### TO DO
Nothing may be left out of the listing below but its images; repeat the rest exactly.

### COLLECTED MATERIAL
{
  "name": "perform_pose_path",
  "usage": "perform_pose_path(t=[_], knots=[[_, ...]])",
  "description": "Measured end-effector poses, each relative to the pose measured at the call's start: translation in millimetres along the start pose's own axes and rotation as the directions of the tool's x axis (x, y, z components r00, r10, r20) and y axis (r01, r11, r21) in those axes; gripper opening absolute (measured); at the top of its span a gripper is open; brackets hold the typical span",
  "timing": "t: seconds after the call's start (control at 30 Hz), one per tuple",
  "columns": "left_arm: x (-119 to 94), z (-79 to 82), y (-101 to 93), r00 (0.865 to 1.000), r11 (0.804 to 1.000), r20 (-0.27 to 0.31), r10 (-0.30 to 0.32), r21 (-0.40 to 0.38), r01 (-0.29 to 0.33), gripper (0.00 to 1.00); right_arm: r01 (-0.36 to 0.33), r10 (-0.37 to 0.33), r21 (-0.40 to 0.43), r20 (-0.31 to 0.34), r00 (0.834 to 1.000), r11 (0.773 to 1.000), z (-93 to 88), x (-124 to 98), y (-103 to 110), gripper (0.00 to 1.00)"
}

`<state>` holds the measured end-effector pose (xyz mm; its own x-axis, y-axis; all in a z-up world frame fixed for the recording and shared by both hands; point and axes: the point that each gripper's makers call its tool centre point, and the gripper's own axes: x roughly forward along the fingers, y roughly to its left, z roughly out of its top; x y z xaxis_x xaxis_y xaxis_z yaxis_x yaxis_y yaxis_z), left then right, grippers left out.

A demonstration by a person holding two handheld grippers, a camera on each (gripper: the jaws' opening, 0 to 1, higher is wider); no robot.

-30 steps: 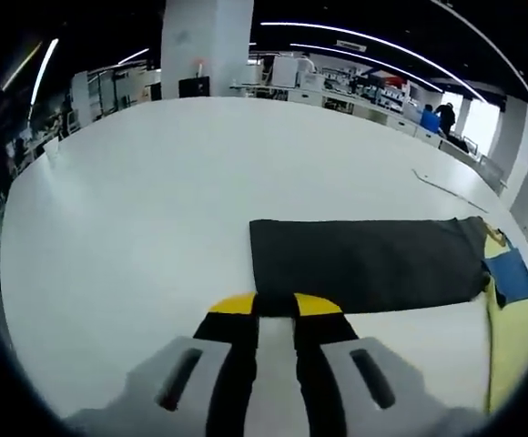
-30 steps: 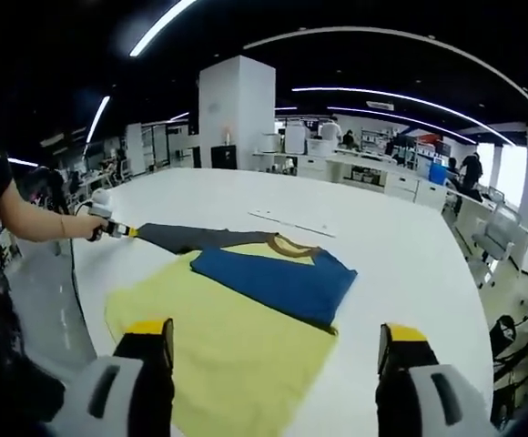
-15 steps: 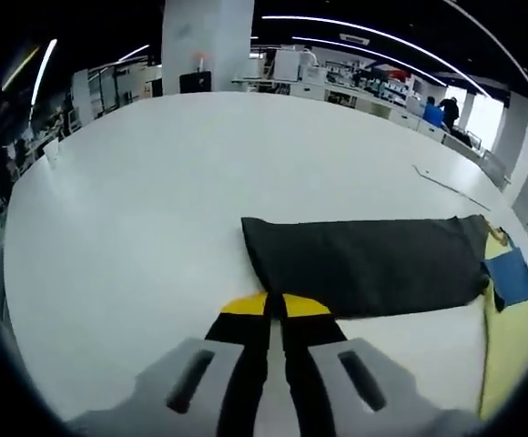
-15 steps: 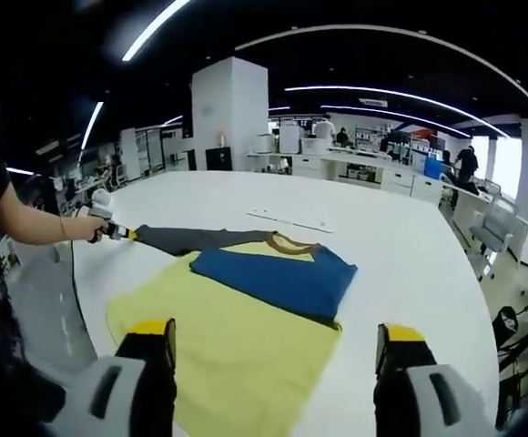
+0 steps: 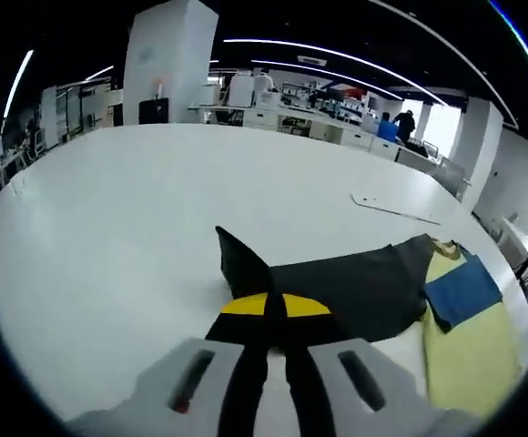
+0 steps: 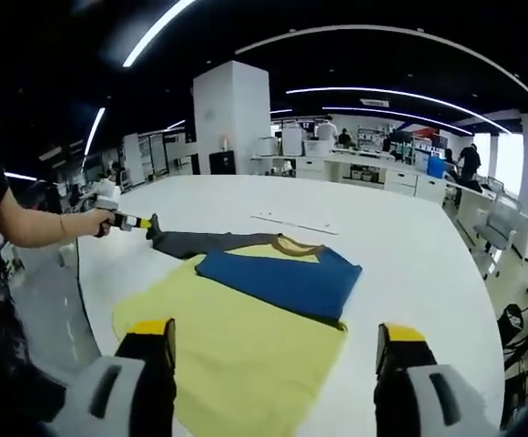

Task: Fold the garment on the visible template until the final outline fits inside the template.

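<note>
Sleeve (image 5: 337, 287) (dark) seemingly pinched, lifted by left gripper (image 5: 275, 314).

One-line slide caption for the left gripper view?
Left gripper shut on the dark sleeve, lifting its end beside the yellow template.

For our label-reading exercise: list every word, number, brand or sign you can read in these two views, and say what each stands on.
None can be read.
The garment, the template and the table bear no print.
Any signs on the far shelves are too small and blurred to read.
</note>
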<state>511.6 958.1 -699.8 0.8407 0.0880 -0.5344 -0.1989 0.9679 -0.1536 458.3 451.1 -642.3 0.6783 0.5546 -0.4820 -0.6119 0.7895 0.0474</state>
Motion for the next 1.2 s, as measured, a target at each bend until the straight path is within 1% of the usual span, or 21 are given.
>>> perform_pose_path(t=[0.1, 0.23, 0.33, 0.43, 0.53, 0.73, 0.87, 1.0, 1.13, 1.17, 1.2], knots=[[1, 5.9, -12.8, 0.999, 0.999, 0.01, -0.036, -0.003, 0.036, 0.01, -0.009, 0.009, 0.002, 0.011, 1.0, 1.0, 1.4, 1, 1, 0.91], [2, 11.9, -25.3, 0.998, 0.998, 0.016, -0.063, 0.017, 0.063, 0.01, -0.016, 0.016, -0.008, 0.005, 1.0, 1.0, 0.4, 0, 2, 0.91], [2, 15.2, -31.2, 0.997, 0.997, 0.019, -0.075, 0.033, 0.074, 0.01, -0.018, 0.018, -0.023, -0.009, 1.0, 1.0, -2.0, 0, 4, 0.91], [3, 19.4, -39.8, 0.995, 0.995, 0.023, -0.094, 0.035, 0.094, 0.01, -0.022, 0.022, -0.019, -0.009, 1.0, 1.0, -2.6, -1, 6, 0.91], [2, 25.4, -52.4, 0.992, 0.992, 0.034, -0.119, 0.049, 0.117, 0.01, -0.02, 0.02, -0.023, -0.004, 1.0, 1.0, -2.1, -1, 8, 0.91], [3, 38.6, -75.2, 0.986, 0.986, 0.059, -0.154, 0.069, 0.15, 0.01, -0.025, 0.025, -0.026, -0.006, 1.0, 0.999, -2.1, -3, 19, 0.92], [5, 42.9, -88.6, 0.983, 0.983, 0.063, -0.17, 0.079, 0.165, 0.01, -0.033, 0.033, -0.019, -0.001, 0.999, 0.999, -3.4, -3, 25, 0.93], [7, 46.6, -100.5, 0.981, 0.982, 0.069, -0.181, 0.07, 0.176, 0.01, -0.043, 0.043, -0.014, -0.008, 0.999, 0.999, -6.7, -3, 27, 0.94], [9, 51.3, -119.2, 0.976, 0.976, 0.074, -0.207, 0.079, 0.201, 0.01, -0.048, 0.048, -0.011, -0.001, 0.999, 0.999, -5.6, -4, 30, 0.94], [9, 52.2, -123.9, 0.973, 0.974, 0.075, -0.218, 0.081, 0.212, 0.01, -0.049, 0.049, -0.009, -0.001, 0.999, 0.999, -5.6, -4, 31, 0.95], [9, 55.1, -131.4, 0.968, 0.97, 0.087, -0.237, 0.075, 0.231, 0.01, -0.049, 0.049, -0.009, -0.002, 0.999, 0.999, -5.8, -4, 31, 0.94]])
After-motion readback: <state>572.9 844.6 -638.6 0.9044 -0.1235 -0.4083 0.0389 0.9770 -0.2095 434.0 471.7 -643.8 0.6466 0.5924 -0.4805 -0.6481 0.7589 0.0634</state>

### EXPECTED ANSWER
{
  "name": "perform_pose_path",
  "usage": "perform_pose_path(t=[_], knots=[[_, ...]])",
  "description": "Measured end-effector poses, each relative to the pose measured at the call's start: translation in millimetres along the start pose's own axes and rotation as the directions of the tool's x axis (x, y, z components r00, r10, r20) and y axis (r01, r11, r21) in those axes; gripper opening absolute (measured); at the top of its span a gripper is open; brackets hold the typical span",
  "timing": "t: seconds after the call's start (control at 30 Hz), one per tuple",
  "columns": "left_arm: x (-119 to 94), z (-79 to 82), y (-101 to 93), r00 (0.865 to 1.000), r11 (0.804 to 1.000), r20 (-0.27 to 0.31), r10 (-0.30 to 0.32), r21 (-0.40 to 0.38), r01 (-0.29 to 0.33), gripper (0.00 to 1.00); right_arm: r01 (-0.36 to 0.33), r10 (-0.37 to 0.33), r21 (-0.40 to 0.43), r20 (-0.31 to 0.34), r00 (0.834 to 1.000), r11 (0.773 to 1.000), z (-93 to 88), x (-124 to 98), y (-103 to 110), gripper (0.00 to 1.00)"
}

`<state>` holds the measured end-effector pose (xyz mm; its own x-axis, y-axis; all in a z-up world frame fixed for the recording and shared by both hands; point and axes: the point that each gripper's makers call its tool centre point, and the gripper's own axes: x roughly forward along the fingers, y roughly to its left, z roughly out of its top; x y z xaxis_x xaxis_y xaxis_z yaxis_x yaxis_y yaxis_z), left then right, grippers left out.

A demonstration by a person holding two handheld grippers, a camera on each (gripper: the jaws' opening, 0 to 1, higher is wider); no robot.

-30 steps: 
-30 steps: 
-15 steps: 
-15 steps: 
+0 steps: 
+0 steps: 

Task: Fold the garment on the visible template until the final outline fits inside the template.

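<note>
Sleeve (image 5: 337, 287) (dark) seemingly pinched, lifted by left gripper (image 5: 275, 314).

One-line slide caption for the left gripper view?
Left gripper shut on the dark sleeve, lifting its end beside the yellow template.

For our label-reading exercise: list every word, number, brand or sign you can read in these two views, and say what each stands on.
None can be read.
The garment, the template and the table bear no print.
Any signs on the far shelves are too small and blurred to read.
</note>
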<state>511.6 958.1 -699.8 0.8407 0.0880 -0.5344 -0.1989 0.9679 -0.1536 458.3 451.1 -642.3 0.6783 0.5546 -0.4820 -0.6119 0.7895 0.0474</state>
Motion for the next 1.2 s, as measured, a target at each bend until the straight path is within 1% of the usual span, or 21 are given.
>>> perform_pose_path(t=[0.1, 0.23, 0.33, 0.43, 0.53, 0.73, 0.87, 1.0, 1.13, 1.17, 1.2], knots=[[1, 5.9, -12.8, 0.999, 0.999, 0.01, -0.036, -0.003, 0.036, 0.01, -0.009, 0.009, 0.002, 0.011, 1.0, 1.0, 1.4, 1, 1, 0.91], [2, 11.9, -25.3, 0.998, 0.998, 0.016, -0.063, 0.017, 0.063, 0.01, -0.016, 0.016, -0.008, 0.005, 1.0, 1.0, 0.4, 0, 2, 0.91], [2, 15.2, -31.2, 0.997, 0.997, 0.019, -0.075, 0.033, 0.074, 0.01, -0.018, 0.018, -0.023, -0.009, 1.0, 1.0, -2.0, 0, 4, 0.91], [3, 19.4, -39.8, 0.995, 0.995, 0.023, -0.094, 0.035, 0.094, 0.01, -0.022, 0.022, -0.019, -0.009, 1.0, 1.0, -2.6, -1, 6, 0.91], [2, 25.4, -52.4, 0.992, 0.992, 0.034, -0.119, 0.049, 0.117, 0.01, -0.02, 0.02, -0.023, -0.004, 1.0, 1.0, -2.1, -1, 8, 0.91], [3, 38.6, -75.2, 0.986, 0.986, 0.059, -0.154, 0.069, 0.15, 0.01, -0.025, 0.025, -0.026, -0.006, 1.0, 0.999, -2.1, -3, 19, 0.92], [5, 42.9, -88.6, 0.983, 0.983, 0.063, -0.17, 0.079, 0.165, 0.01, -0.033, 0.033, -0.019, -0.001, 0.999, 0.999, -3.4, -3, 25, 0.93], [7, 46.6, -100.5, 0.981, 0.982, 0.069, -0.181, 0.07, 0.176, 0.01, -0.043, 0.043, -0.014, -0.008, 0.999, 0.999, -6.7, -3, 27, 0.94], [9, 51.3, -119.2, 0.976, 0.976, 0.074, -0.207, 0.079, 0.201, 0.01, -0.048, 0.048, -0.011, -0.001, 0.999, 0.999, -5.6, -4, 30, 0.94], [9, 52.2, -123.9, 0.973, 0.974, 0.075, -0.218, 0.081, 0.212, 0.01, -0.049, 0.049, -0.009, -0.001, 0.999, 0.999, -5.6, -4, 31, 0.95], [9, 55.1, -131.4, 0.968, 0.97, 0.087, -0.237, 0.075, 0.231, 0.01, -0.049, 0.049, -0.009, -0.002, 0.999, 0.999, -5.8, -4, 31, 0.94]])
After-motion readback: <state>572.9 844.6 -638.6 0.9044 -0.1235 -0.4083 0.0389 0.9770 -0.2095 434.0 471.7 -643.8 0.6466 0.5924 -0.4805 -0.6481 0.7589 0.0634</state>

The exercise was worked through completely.